All that is wanted is a word-for-word copy of the data from its first line to the line containing "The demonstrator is", both included.

╔══

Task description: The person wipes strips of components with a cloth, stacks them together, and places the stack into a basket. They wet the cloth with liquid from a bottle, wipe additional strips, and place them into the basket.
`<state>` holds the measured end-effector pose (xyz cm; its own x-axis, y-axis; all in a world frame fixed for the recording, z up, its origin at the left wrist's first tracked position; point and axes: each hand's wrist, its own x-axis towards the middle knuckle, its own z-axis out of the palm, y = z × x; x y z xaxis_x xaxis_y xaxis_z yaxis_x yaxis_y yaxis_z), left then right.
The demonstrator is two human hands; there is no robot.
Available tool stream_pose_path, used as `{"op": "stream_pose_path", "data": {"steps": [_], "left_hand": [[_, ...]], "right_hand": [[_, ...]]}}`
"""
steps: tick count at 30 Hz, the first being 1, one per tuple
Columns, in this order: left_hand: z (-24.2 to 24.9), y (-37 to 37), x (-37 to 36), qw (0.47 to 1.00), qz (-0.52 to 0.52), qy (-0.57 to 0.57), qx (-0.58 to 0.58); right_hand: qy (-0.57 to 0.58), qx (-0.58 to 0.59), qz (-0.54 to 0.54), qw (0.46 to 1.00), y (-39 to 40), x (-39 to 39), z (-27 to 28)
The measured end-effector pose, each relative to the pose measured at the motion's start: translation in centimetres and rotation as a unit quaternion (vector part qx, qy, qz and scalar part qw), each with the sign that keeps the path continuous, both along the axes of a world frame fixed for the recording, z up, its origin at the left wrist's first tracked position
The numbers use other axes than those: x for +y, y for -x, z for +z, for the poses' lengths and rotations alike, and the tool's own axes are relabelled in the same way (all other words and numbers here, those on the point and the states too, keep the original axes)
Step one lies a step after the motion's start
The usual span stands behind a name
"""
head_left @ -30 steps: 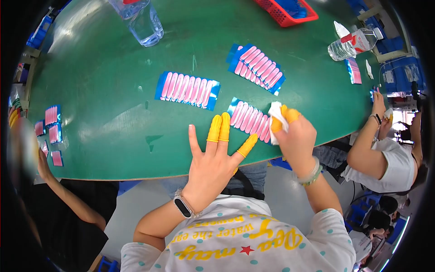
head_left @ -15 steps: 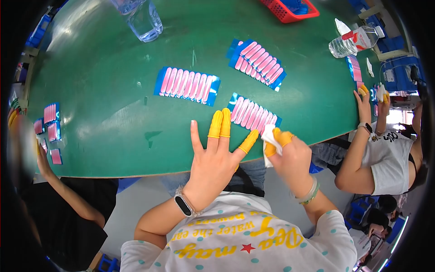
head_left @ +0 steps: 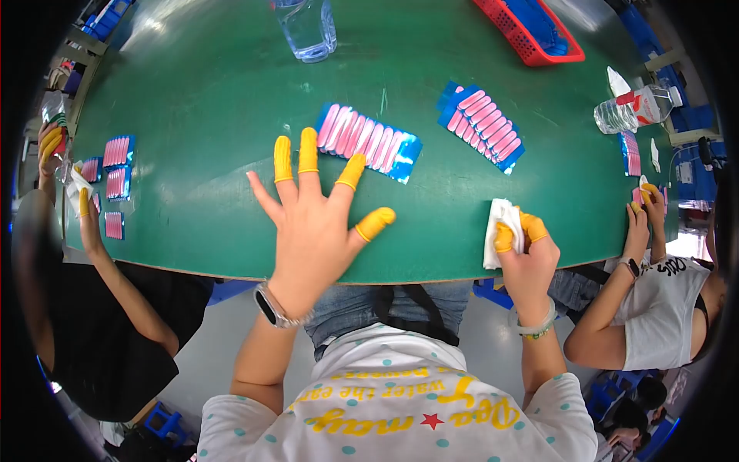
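Note:
My left hand (head_left: 315,231), with yellow finger cots on several fingers, is spread with its fingertips at the lower left edge of a blue card bearing pink stick-shaped pieces (head_left: 369,142). That card seems to lie over or against another; how many are there I cannot tell. To the right, my right hand (head_left: 531,258) pinches a folded white cloth (head_left: 500,231) between yellow-covered fingers, above the table near its front edge. Farther back on the right sits an overlapping stack of similar cards (head_left: 483,127), touched by neither hand.
A clear pitcher (head_left: 306,31) and a red basket (head_left: 531,35) stand at the back of the green table (head_left: 208,108). A water bottle (head_left: 635,109) lies at the right. People work at both sides, with more pink cards (head_left: 118,183) at the left.
My left hand has moved left, its fingers now at the farther card. My right hand has moved right with the cloth. The near card no longer lies apart in front. The view has shifted.

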<state>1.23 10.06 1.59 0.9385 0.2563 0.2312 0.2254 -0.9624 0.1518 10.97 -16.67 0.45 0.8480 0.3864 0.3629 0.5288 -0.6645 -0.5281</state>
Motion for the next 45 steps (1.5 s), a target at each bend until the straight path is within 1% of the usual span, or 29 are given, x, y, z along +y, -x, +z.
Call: {"op": "stream_pose_path", "data": {"steps": [1, 3, 4, 5, 6, 7, 8, 9, 11, 13, 15, 19, 21, 23, 25, 26, 27, 28, 29, 30, 31, 32, 33, 35, 36, 39, 43, 45], "left_hand": [[-0.5, 0.0, 0.5, 1.0, -0.003, -0.004, 0.008], [-0.7, -0.3, 0.4, 1.0, -0.012, -0.008, 0.016], [-0.6, -0.5, -0.2, 1.0, -0.028, -0.007, 0.006], [-0.4, -0.7, -1.0, 0.999, -0.045, -0.003, -0.003], [-0.4, -1.2, -2.0, 0.997, -0.08, -0.014, -0.01], [-0.2, -2.0, -3.3, 0.993, -0.12, 0.006, -0.005], [-0.1, -3.0, -4.7, 0.987, -0.158, 0.024, -0.003], [-0.2, -4.1, -6.2, 0.987, -0.16, 0.026, -0.005], [-0.8, -6.1, -8.7, 0.97, -0.226, 0.079, -0.029], [-1.2, -7.4, -10.2, 0.969, -0.235, 0.068, -0.027], [-1.2, -7.6, -10.6, 0.968, -0.242, 0.056, -0.025], [-0.7, -3.7, -10.0, 0.97, -0.232, 0.075, -0.012], [-0.2, -1.1, -9.9, 0.962, -0.248, 0.111, 0.028], [-0.2, 0.8, -10.0, 0.96, -0.257, 0.105, 0.048], [-0.4, 1.8, -9.5, 0.947, -0.273, 0.161, 0.046], [0.2, 1.6, -8.9, 0.957, -0.253, 0.133, 0.055], [0.6, 1.5, -8.2, 0.957, -0.252, 0.133, 0.055], [0.9, 1.3, -7.3, 0.968, -0.219, 0.108, 0.05], [1.1, 1.4, -6.7, 0.978, -0.185, 0.084, 0.043], [1.0, 1.7, -6.3, 0.981, -0.17, 0.065, 0.073], [0.8, 2.0, -6.4, 0.981, -0.17, 0.064, 0.071], [0.6, 2.4, -6.4, 0.981, -0.164, 0.071, 0.078], [0.2, 2.7, -6.5, 0.981, -0.156, 0.078, 0.086], [-0.6, 2.8, -7.0, 0.983, -0.145, 0.078, 0.076], [-0.9, 2.8, -7.2, 0.986, -0.136, 0.076, 0.062], [-1.7, 2.7, -7.5, 0.99, -0.114, 0.067, 0.039], [-2.3, 3.0, -7.5, 0.99, -0.126, 0.059, 0.037], [-2.3, 2.9, -7.4, 0.988, -0.135, 0.057, 0.046]], "right_hand": [[-0.001, 0.0, 0.002, 1.0, -0.5, -0.1, -0.4], [-0.071, 0.025, -0.033, 0.997, -1.3, -0.4, -1.0], [-0.126, 0.095, -0.051, 0.986, -1.2, -0.6, -0.9], [-0.123, 0.095, -0.058, 0.986, -1.2, -0.7, -1.0], [-0.181, 0.109, -0.063, 0.975, -1.2, -0.8, -1.2], [-0.239, 0.121, -0.066, 0.961, -1.1, -1.1, -1.4], [-0.264, 0.106, -0.056, 0.957, -1.1, -1.3, -1.8], [-0.262, 0.103, -0.057, 0.958, -1.0, -1.4, -2.0], [-0.283, 0.081, -0.045, 0.955, -0.8, -1.3, -2.0], [-0.291, 0.063, -0.045, 0.954, -0.7, -1.3, -2.0], [-0.329, 0.085, -0.073, 0.938, -0.9, -1.5, -2.1], [-0.36, 0.092, -0.074, 0.926, -0.8, -1.7, -2.5], [-0.342, 0.071, -0.04, 0.936, -0.8, -1.9, -2.4], [-0.344, 0.069, -0.035, 0.936, -1.0, -1.8, -2.3], [-0.347, 0.066, -0.029, 0.935, -1.4, -1.1, -1.4], [-0.326, 0.102, -0.012, 0.94, -1.7, -0.3, -0.3], [-0.305, 0.137, 0.004, 0.942, -2.0, 0.4, 0.8], [-0.279, 0.142, 0.028, 0.949, -2.3, 1.4, 1.6], [-0.278, 0.14, 0.029, 0.95, -2.7, 2.0, 1.7], [-0.209, 0.119, 0.073, 0.968, -3.1, 2.5, 1.8], [-0.138, 0.096, 0.117, 0.979, -3.5, 3.2, 1.9], [-0.124, 0.071, 0.144, 0.979, -3.5, 4.7, 2.5], [-0.125, 0.071, 0.147, 0.979, -3.6, 5.6, 2.4], [0.052, -0.028, 0.148, 0.987, -3.7, 6.9, 2.2], [0.085, -0.059, 0.163, 0.981, -4.1, 7.0, 1.3], [0.103, -0.038, 0.152, 0.982, -3.8, 7.3, 1.2], [0.108, 0.006, 0.138, 0.985, -1.8, 8.8, 1.6], [0.114, -0.013, 0.207, 0.972, -1.1, 9.3, 1.1]]}}
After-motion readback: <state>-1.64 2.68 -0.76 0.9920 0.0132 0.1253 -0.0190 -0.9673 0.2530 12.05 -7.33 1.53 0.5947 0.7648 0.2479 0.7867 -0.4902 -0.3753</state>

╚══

Solved exercise
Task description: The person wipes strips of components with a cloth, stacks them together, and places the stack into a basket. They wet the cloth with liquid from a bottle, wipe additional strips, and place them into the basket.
`<state>` holds the measured end-effector pose (xyz cm; its own x-axis, y-axis; all in a world frame fixed for the recording, z up, its origin at the left wrist's first tracked position; point and axes: each hand's wrist, its own x-axis towards the middle knuckle, its own z-axis out of the palm, y = z × x; x y z xaxis_x xaxis_y xaxis_z yaxis_x yaxis_y yaxis_z), left then right.
The demonstrator is two human hands; there is no robot.

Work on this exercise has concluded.